*** Data for analysis

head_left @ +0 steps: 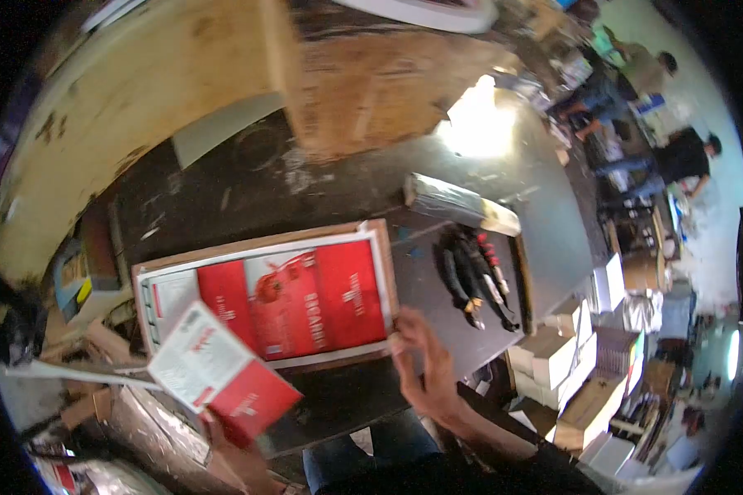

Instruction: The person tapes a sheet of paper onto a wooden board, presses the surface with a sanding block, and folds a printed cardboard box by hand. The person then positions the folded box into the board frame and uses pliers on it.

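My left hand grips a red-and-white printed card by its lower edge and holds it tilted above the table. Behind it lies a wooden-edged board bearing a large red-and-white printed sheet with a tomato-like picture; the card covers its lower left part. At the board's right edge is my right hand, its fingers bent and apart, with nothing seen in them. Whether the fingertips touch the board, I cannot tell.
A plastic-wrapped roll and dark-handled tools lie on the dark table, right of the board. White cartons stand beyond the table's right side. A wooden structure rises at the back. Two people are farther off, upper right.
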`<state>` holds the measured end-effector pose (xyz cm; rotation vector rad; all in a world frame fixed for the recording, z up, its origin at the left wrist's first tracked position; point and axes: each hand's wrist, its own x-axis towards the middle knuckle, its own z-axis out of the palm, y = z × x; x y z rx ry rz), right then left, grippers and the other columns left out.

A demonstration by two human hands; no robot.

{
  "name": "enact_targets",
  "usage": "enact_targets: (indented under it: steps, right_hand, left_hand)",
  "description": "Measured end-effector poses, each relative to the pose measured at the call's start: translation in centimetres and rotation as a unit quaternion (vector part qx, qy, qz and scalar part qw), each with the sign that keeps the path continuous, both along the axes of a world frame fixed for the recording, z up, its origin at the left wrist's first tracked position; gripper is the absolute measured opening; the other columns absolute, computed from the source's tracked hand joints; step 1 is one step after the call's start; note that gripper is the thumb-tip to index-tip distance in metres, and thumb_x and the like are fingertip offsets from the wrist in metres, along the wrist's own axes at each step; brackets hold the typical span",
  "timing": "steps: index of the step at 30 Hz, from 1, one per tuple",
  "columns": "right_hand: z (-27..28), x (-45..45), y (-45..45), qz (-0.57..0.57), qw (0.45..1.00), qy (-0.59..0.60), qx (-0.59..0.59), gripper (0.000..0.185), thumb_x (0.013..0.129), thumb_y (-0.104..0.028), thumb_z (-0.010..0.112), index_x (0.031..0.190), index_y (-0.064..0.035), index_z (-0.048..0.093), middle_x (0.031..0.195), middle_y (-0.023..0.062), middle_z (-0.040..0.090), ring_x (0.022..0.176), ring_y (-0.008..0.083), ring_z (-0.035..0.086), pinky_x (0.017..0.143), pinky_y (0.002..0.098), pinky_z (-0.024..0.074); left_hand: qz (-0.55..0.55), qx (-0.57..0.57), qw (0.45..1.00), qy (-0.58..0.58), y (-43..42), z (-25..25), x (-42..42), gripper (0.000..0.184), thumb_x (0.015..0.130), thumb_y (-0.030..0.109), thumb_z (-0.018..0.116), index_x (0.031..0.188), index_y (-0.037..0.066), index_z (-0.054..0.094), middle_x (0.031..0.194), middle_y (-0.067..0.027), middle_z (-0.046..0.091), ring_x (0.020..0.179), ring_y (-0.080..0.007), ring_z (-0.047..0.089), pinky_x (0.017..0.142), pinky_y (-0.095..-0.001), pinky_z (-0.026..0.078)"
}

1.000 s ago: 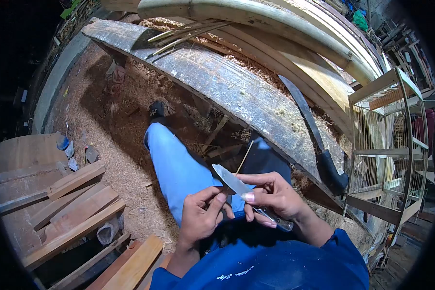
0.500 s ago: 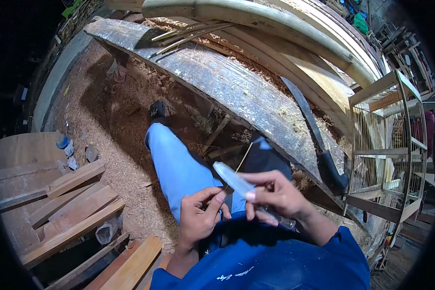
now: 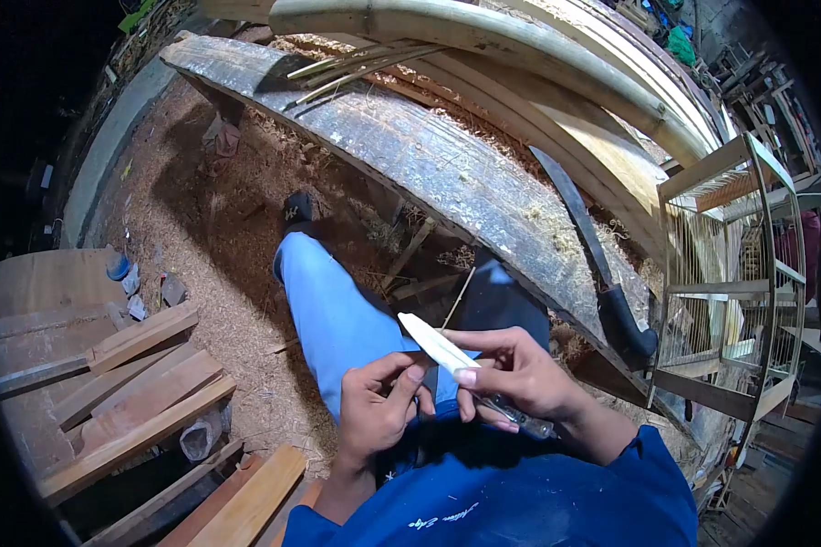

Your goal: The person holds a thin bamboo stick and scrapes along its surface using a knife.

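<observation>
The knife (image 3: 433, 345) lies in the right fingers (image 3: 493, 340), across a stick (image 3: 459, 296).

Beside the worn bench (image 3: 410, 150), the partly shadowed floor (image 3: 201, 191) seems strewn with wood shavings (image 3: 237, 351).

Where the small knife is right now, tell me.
In the head view, the small knife is just right of centre, in the lower half, held in the right hand, its blade close to the left hand and thin stick.
</observation>
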<state>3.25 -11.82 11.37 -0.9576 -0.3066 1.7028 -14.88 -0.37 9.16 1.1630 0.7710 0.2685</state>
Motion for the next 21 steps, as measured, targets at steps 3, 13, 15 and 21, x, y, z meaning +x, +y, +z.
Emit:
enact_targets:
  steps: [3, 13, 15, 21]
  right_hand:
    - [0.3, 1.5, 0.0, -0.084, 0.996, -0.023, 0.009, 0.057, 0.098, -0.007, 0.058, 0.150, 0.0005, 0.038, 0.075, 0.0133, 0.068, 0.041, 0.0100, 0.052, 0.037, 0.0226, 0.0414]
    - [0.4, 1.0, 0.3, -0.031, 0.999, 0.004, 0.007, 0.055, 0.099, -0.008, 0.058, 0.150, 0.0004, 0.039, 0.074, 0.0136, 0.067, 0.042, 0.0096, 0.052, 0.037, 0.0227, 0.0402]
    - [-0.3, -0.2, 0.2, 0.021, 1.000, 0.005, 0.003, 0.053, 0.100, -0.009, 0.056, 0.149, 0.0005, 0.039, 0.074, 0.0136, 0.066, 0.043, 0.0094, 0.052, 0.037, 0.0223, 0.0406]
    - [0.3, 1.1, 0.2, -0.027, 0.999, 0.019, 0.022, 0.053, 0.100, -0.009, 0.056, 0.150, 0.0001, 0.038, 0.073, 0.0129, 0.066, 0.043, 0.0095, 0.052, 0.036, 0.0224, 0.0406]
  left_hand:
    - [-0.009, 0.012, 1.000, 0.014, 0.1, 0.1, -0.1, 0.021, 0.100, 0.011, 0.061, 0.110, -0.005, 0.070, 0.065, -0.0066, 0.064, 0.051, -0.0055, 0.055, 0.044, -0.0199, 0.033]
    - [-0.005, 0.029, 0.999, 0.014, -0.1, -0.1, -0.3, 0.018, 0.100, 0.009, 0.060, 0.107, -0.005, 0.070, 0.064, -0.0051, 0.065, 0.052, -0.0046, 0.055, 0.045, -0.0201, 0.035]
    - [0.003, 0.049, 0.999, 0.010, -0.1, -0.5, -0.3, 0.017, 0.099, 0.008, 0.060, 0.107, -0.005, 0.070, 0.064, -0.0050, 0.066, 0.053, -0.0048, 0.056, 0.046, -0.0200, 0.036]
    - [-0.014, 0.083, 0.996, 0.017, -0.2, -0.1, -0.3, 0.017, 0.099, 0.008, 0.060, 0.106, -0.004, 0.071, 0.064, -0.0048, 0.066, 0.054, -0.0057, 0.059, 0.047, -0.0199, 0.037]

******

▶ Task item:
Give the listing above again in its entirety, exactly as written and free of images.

▶ Solution to this task:
head_left @ +0 steps: 

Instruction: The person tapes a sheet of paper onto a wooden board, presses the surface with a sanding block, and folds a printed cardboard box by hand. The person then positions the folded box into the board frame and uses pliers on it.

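My left hand grips a red-and-white printed card by its lower edge and holds it tilted above the table. Behind it lies a wooden-edged board bearing a large red-and-white printed sheet with a tomato-like picture; the card covers its lower left part. At the board's right edge is my right hand, its fingers bent and apart, with nothing seen in them. Whether the fingertips touch the board, I cannot tell.
A plastic-wrapped roll and dark-handled tools lie on the dark table, right of the board. White cartons stand beyond the table's right side. A wooden structure rises at the back. Two people are farther off, upper right.
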`<state>` holds the measured end-effector pose (xyz cm; rotation vector rad; all in a world frame fixed for the recording, z up, its origin at the left wrist's first tracked position; point and axes: each hand's wrist, its own x-axis towards the middle knuckle, its own z-axis out of the palm, y = z × x; x y z rx ry rz), right then left, grippers and the other columns left out.

A demonstration by two human hands; no robot.

{
  "name": "enact_targets",
  "usage": "enact_targets: (indented under it: steps, right_hand, left_hand)",
  "description": "Measured end-effector poses, each relative to the pose measured at the call's start: translation in centimetres and rotation as a unit quaternion (vector part qx, qy, qz and scalar part qw), each with the sign that keeps the path continuous, both along the axes of a world frame fixed for the recording, z up, its origin at the left wrist's first tracked position; gripper is the absolute measured opening; the other columns absolute, computed from the source's tracked hand joints; step 1 is one step after the call's start; note that gripper is the thumb-tip to index-tip distance in metres, and thumb_x and the like are fingertip offsets from the wrist in metres, along the wrist's own axes at each step; brackets hold the typical span",
  "timing": "steps: index of the step at 30 Hz, from 1, one per tuple",
  "columns": "right_hand: z (-27..28), x (-45..45), y (-45..45), qz (-0.57..0.57), qw (0.45..1.00), qy (-0.59..0.60), qx (-0.59..0.59), gripper (0.000..0.185), thumb_x (0.013..0.129), thumb_y (-0.104..0.028), thumb_z (-0.010..0.112), index_x (0.031..0.190), index_y (-0.064..0.035), index_z (-0.048..0.093), middle_x (0.031..0.195), middle_y (-0.023..0.062), middle_z (-0.040..0.090), ring_x (0.022..0.176), ring_y (-0.008..0.083), ring_z (-0.035..0.086), pinky_x (0.017..0.143), pinky_y (0.002..0.098), pinky_z (-0.024..0.074); left_hand: qz (-0.55..0.55), qx (-0.57..0.57), qw (0.45..1.00), qy (-0.58..0.58), y (-43..42), z (-25..25), x (-42..42), gripper (0.000..0.184), thumb_x (0.015..0.130), thumb_y (-0.030..0.109), thumb_z (-0.018..0.116), index_x (0.031..0.188), index_y (-0.037..0.066), index_z (-0.054..0.094), middle_x (0.031..0.194), middle_y (-0.067..0.027), middle_z (-0.046..0.091), ring_x (0.020..0.179), ring_y (-0.080..0.007), ring_z (-0.047..0.089), pinky_x (0.017..0.142), pinky_y (-0.095..-0.001), pinky_z (-0.026..0.078)"
}

1.000 s ago: 
0.500 s ago: 
now: 

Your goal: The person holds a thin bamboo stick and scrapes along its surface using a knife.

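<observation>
The knife (image 3: 433, 345) lies in the right fingers (image 3: 493, 340), across a stick (image 3: 459, 296).

Beside the worn bench (image 3: 410, 150), the partly shadowed floor (image 3: 201, 191) seems strewn with wood shavings (image 3: 237, 351).

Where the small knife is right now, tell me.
In the head view, the small knife is just right of centre, in the lower half, held in the right hand, its blade close to the left hand and thin stick.
</observation>
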<state>3.25 -11.82 11.37 -0.9576 -0.3066 1.7028 -14.88 -0.37 9.16 1.1630 0.7710 0.2685</state>
Motion for the next 21 steps, as measured, targets at steps 3, 13, 15 and 21, x, y, z meaning +x, +y, +z.
Emit:
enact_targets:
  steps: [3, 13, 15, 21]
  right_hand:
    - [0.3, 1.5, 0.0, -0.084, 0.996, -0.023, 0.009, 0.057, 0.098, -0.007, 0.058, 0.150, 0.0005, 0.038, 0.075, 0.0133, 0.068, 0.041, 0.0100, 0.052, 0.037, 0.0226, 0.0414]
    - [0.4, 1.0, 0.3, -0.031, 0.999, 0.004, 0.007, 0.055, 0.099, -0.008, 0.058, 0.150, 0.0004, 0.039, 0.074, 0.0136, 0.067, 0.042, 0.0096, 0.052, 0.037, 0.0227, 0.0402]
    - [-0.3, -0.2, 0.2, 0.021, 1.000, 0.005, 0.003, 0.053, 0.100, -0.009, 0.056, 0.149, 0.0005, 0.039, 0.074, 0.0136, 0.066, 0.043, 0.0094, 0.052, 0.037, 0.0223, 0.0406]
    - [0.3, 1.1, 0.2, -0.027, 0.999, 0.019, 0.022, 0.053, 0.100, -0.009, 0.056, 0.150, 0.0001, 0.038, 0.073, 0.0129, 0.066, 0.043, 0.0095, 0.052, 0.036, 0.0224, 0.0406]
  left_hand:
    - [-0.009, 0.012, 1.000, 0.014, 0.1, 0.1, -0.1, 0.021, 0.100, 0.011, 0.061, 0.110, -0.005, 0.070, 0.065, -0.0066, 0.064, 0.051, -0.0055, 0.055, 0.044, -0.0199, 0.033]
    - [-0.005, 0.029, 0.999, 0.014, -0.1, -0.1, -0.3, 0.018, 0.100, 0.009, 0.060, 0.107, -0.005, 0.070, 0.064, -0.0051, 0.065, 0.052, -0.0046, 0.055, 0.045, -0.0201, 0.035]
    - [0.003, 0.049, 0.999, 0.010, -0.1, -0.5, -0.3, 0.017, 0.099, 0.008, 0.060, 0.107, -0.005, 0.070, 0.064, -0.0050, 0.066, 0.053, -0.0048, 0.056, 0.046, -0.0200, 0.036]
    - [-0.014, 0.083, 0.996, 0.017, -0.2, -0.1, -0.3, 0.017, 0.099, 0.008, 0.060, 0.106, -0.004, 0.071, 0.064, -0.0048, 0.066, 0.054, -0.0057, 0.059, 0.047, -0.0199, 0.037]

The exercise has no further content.